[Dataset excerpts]
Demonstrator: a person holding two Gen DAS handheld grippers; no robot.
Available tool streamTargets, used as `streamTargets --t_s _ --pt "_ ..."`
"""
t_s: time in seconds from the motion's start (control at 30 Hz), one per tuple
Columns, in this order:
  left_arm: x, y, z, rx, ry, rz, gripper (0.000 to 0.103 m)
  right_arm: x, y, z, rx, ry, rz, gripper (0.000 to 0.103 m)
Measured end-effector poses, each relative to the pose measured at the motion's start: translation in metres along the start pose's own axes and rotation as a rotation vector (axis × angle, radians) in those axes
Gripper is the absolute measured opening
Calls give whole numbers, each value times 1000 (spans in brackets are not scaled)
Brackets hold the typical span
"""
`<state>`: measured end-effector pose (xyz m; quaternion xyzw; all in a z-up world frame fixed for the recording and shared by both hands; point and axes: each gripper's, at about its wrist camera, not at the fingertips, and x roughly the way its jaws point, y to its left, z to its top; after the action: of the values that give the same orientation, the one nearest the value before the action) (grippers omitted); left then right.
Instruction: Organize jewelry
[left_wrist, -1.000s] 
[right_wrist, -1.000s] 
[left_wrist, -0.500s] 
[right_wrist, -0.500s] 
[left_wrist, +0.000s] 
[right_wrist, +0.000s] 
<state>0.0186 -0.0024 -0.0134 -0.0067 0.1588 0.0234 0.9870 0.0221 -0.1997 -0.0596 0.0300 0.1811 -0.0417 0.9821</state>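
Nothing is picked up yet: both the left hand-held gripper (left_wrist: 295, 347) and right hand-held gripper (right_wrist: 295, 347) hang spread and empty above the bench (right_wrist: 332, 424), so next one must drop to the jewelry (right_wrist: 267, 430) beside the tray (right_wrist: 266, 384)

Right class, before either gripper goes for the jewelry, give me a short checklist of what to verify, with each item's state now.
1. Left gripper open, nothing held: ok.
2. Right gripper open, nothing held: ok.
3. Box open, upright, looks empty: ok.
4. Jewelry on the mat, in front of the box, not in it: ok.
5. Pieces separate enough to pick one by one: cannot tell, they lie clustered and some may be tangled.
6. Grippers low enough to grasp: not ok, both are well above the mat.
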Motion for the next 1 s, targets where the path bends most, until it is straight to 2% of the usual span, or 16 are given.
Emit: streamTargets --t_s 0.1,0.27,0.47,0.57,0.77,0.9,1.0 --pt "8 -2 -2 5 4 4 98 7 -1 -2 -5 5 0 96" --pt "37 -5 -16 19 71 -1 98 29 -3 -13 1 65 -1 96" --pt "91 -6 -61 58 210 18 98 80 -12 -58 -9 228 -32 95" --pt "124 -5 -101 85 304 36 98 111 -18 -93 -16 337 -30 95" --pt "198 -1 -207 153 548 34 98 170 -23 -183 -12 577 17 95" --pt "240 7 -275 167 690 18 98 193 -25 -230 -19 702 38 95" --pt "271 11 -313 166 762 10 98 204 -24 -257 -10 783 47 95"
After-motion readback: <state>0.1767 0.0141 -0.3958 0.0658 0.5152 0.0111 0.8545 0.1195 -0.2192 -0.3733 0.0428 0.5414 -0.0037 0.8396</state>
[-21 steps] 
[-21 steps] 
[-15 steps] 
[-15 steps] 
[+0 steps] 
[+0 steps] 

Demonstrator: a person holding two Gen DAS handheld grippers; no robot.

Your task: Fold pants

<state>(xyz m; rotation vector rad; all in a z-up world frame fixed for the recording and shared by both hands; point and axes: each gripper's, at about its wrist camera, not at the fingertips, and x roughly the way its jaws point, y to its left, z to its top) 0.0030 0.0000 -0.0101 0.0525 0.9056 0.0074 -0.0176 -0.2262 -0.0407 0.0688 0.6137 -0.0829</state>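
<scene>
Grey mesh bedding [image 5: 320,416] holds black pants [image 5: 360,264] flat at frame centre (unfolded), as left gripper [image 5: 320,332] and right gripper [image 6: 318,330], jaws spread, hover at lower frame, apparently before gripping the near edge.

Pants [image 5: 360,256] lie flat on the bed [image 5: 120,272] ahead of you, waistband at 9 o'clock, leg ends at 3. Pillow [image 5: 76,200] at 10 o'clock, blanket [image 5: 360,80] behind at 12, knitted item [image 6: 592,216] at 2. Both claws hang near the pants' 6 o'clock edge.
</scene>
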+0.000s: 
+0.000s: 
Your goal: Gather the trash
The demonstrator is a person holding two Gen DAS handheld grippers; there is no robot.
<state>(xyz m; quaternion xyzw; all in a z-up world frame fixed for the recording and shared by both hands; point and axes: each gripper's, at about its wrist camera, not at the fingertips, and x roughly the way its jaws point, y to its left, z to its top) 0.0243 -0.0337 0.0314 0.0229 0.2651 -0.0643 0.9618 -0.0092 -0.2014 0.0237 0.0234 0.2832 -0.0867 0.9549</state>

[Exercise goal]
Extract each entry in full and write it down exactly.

[Written response]
Demonstrator: a person holding two Gen DAS handheld grippers; no robot.
Available tool streamTargets, used as `streamTargets --t_s _ --pt "_ ..."`
"""
t_s: time in seconds from the motion's start (control at 30 Hz), one per tuple
Columns, in this order:
  left_arm: x, y, z, rx, ry, rz, gripper (0.000 to 0.103 m)
  right_arm: x, y, z, rx, ry, rz, gripper (0.000 to 0.103 m)
Measured end-effector poses, each relative to the pose measured at the motion's start: translation in metres along the start pose's own axes and rotation as a rotation vector (axis × angle, radians) in those axes
Gripper is the absolute measured opening
Calls give whole numbers, each value times 1000 (spans in brackets are not scaled)
Brackets hold the typical span
"""
`<state>`: measured end-effector pose (xyz m; quaternion xyzw; all in a z-up world frame fixed for the recording and shared by both hands; point and axes: each gripper's, at about its wrist camera, not at the fingertips, and x roughly the way its jaws point, y to its left, z to its top; after the action: of the values that give the same orientation, the one nearest the value before the action) (grippers omitted); left then right.
Instruction: Organize jewelry
[left_wrist, -1.000s] 
[right_wrist, -1.000s] 
[left_wrist, -0.500s] 
[right_wrist, -0.500s] 
[left_wrist, +0.000s] 
[right_wrist, +0.000s] 
<state>0.0186 -0.0024 -0.0134 -0.0067 0.1588 0.0234 0.9870 0.0221 -0.1997 -0.0596 0.0300 0.1811 -0.0417 0.9821</state>
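Nothing is picked up yet: both the left hand-held gripper (left_wrist: 295, 347) and right hand-held gripper (right_wrist: 295, 347) hang spread and empty above the bench (right_wrist: 332, 424), so next one must drop to the jewelry (right_wrist: 267, 430) beside the tray (right_wrist: 266, 384)

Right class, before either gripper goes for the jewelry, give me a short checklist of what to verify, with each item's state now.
1. Left gripper open, nothing held: ok.
2. Right gripper open, nothing held: ok.
3. Box open, upright, looks empty: ok.
4. Jewelry on the mat, in front of the box, not in it: ok.
5. Pieces separate enough to pick one by one: cannot tell, they lie clustered and some may be tangled.
6. Grippers low enough to grasp: not ok, both are well above the mat.
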Motion for the next 1 s, targets where the path bends most, until it is straight to 2% of the usual span, or 16 are given.
Emit: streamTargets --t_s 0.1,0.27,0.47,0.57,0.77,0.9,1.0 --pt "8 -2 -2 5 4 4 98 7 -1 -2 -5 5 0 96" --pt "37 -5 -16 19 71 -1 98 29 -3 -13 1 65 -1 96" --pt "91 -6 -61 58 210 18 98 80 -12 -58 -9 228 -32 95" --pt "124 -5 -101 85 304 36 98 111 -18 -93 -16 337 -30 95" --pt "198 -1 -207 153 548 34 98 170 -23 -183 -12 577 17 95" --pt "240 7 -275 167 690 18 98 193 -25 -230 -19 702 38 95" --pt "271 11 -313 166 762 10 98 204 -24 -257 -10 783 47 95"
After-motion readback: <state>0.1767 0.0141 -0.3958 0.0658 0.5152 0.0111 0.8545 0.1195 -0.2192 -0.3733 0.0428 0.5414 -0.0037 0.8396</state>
[-21 steps] 
[-21 steps] 
[-15 steps] 
[-15 steps] 
[+0 steps] 
[+0 steps] 

Demonstrator: a person holding two Gen DAS handheld grippers; no robot.

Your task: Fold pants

<state>(xyz m; rotation vector rad; all in a z-up world frame fixed for the recording and shared by both hands; point and axes: each gripper's, at about its wrist camera, not at the fingertips, and x roughly the way its jaws point, y to its left, z to its top) 0.0030 0.0000 -0.0101 0.0525 0.9056 0.0074 -0.0176 -0.2262 -0.0407 0.0688 0.6137 -0.0829</state>
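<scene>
Grey mesh bedding [image 5: 320,416] holds black pants [image 5: 360,264] flat at frame centre (unfolded), as left gripper [image 5: 320,332] and right gripper [image 6: 318,330], jaws spread, hover at lower frame, apparently before gripping the near edge.

Pants [image 5: 360,256] lie flat on the bed [image 5: 120,272] ahead of you, waistband at 9 o'clock, leg ends at 3. Pillow [image 5: 76,200] at 10 o'clock, blanket [image 5: 360,80] behind at 12, knitted item [image 6: 592,216] at 2. Both claws hang near the pants' 6 o'clock edge.
</scene>
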+0.000s: 
+0.000s: 
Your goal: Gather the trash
The demonstrator is a person holding two Gen DAS handheld grippers; there is no robot.
<state>(xyz m; quaternion xyzw; all in a z-up world frame fixed for the recording and shared by both hands; point and axes: each gripper's, at about its wrist camera, not at the fingertips, and x roughly the way its jaws point, y to its left, z to its top) 0.0243 -0.0337 0.0314 0.0229 0.2651 -0.0643 0.9618 -0.0092 -0.2014 0.0237 0.0234 0.2832 -0.0867 0.9549</state>

Nothing else is required to finish the exercise.